▸ ABOUT THIS EXERCISE:
Please set down exactly the lines of the listing below from the line containing "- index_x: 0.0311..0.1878" through the line containing "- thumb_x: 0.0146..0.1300", both lines included, leaving out all other lines.

▸ DATASET EXCERPT:

"""

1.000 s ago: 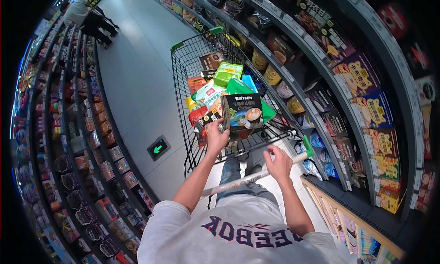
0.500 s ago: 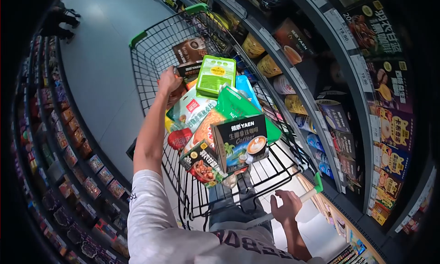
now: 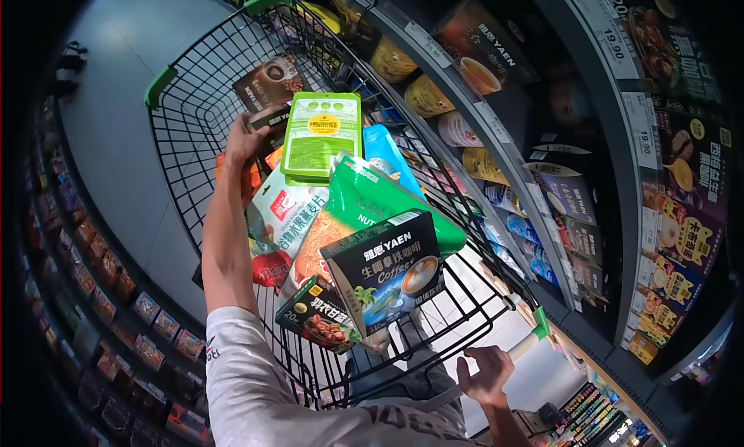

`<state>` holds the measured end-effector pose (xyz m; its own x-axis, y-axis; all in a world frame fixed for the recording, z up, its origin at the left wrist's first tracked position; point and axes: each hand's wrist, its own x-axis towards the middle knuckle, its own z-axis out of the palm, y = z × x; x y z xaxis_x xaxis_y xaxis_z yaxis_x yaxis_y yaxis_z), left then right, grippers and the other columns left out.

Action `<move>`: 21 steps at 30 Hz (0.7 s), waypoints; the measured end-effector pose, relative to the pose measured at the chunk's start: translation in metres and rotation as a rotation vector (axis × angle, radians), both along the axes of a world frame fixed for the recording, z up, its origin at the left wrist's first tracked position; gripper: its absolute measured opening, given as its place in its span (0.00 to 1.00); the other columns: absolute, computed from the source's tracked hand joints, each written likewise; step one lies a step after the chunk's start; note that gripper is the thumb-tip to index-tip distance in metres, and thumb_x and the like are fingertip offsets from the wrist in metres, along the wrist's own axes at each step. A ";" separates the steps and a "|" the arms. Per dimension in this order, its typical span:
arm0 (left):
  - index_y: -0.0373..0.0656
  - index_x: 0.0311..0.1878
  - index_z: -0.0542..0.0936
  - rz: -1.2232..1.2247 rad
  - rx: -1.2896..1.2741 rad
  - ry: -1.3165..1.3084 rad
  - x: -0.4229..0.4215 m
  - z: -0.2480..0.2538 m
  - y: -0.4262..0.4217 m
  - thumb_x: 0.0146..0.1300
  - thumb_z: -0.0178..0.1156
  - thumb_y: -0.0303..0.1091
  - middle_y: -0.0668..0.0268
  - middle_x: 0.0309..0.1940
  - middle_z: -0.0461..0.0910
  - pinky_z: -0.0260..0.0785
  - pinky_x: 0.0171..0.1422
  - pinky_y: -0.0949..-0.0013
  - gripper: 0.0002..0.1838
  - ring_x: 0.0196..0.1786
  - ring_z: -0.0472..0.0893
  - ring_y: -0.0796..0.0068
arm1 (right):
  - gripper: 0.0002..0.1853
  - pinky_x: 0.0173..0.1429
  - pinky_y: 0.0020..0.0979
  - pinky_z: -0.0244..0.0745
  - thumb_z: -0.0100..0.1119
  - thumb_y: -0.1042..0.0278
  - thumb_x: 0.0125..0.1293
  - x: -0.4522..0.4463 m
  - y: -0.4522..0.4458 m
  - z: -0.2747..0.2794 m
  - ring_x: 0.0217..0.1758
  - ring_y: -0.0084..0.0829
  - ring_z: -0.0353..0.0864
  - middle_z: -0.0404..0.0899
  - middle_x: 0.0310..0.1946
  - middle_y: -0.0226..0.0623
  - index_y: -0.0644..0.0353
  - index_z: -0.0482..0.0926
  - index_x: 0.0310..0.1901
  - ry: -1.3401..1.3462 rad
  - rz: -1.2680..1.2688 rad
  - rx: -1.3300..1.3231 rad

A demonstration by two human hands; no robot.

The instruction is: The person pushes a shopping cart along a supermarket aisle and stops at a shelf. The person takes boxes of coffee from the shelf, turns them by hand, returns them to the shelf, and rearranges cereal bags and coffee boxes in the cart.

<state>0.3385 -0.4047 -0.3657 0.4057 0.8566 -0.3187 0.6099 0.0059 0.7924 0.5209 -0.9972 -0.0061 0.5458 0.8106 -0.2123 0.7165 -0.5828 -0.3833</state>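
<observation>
cart (image 3: 161,88), green-cornered. far in cart: brown box (image 3: 268,81); black box (image 3: 273,117), left hand (image 3: 244,139) at its end, fingers bent, pinch or mere touch: cannot tell. mid-cart: lime pack (image 3: 322,148), green bag (image 3: 387,199), blue bag (image 3: 394,156). near end of cart: coffee box (image 3: 395,265), tilted, beside smaller box (image 3: 316,317). cart handle (image 3: 529,344): right hand (image 3: 486,372) at it, fingers loosely curled, thumb apart.

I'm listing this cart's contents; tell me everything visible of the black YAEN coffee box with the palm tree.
The coffee box looks like cardboard, with white YAEN lettering, a pictured cup and palm tree. It appears closed, sitting tilted near the cart handle, front facing the camera. It overlaps a green pouch and a smaller box; contact is unclear. The left hand and right hand are off it.
</observation>
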 end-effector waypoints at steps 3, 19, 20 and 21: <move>0.35 0.61 0.76 0.152 0.079 -0.047 0.010 0.032 -0.019 0.59 0.77 0.36 0.59 0.41 0.82 0.75 0.53 0.66 0.30 0.42 0.81 0.68 | 0.07 0.34 0.35 0.72 0.71 0.67 0.50 -0.002 0.000 0.001 0.28 0.34 0.81 0.83 0.26 0.30 0.53 0.84 0.32 -0.030 0.017 0.010; 0.40 0.63 0.81 0.272 0.274 -0.586 0.021 0.397 -0.228 0.76 0.61 0.32 0.76 0.37 0.77 0.62 0.40 0.81 0.16 0.37 0.71 0.89 | 0.15 0.42 0.34 0.81 0.68 0.63 0.67 0.007 -0.032 0.013 0.37 0.34 0.86 0.85 0.43 0.38 0.57 0.82 0.52 0.300 -0.123 0.375; 0.39 0.63 0.81 0.247 0.215 -0.620 0.027 0.410 -0.261 0.76 0.61 0.31 0.74 0.39 0.78 0.64 0.41 0.81 0.16 0.38 0.73 0.87 | 0.17 0.42 0.33 0.80 0.67 0.62 0.70 0.012 -0.036 0.007 0.39 0.30 0.85 0.84 0.47 0.37 0.57 0.79 0.56 0.589 -0.242 0.496; 0.38 0.63 0.81 0.203 0.135 -0.658 0.037 0.421 -0.298 0.76 0.60 0.30 0.72 0.41 0.80 0.65 0.42 0.81 0.16 0.39 0.74 0.86 | 0.18 0.43 0.32 0.80 0.65 0.61 0.72 0.022 -0.046 0.005 0.41 0.27 0.85 0.83 0.51 0.36 0.58 0.77 0.59 0.859 -0.370 0.634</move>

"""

▸ WRITTEN ANSWER:
  - index_x: 0.0311..0.1878
  - index_z: -0.0542..0.0936
  - rz: -1.2232..1.2247 rad
  - rx: -1.2896..1.2741 rad
  - ry: -1.3165..1.3084 rad
  - x: -0.4229..0.4215 m
  - z: -0.2480..0.2538 m
  - y: -0.4262..0.4217 m
  - thumb_x: 0.0146..0.1300

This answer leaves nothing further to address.